RECORDS SHOWN>
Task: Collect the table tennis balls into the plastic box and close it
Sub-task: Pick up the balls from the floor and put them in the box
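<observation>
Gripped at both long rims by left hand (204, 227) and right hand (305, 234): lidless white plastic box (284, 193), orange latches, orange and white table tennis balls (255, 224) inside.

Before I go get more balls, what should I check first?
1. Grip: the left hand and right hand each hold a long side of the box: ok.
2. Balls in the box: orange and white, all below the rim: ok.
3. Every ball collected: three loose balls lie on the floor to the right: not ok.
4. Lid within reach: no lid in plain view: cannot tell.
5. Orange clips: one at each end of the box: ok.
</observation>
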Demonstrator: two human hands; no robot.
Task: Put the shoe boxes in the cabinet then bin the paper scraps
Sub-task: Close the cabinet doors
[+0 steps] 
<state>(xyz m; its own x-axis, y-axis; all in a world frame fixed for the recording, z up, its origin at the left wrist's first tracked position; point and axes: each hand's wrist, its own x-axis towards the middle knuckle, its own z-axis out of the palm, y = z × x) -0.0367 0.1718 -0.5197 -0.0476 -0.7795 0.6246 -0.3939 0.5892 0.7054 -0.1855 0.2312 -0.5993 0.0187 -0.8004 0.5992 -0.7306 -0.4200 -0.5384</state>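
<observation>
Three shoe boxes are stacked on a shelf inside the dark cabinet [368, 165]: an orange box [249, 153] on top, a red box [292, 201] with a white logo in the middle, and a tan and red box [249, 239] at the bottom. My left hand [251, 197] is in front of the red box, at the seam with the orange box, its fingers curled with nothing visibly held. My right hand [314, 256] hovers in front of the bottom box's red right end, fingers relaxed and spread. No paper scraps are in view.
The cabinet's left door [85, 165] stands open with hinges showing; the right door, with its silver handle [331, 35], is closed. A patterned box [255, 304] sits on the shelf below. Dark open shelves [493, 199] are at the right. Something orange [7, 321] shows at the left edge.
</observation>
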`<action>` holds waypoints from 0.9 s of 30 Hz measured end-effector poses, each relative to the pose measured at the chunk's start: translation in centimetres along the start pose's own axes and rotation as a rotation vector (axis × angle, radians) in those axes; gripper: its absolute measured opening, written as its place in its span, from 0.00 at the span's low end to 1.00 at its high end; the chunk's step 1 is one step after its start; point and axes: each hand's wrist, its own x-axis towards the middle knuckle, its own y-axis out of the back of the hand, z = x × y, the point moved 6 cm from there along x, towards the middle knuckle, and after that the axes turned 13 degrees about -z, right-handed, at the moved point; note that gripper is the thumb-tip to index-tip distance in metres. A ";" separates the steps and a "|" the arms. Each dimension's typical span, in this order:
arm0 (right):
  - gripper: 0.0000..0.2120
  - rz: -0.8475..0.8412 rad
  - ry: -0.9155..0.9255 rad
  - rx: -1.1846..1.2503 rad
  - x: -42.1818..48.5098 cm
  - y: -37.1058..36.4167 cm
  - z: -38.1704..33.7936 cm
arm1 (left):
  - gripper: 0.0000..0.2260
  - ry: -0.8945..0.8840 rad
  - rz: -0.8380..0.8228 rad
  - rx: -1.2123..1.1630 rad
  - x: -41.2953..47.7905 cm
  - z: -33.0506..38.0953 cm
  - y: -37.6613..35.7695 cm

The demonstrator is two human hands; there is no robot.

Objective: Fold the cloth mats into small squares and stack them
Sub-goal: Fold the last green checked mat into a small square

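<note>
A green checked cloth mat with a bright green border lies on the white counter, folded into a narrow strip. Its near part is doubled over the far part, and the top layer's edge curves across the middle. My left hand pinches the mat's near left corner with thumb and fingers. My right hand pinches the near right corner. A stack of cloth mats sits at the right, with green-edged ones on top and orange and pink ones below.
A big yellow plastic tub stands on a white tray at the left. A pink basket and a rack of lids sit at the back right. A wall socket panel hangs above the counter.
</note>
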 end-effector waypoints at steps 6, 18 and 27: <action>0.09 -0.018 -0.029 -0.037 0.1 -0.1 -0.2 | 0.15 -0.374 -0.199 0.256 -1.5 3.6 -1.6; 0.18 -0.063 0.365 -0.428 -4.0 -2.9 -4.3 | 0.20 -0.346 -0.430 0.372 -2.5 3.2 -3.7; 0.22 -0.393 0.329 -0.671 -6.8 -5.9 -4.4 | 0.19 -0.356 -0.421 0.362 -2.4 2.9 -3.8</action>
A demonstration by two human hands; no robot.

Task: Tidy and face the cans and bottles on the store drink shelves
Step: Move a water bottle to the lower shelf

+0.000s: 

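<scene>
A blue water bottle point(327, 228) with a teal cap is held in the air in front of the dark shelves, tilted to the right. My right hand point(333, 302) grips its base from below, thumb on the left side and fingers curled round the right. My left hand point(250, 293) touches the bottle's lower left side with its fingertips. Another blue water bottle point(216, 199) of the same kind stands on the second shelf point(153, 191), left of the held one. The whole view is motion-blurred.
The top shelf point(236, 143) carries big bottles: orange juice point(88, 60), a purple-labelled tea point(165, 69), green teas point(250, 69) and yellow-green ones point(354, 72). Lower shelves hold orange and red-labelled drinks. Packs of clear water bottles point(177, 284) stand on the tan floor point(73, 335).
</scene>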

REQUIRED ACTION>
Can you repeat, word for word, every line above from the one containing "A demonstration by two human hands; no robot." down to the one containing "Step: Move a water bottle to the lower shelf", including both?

RESULT OF THIS EXERCISE>
A demonstration by two human hands; no robot.

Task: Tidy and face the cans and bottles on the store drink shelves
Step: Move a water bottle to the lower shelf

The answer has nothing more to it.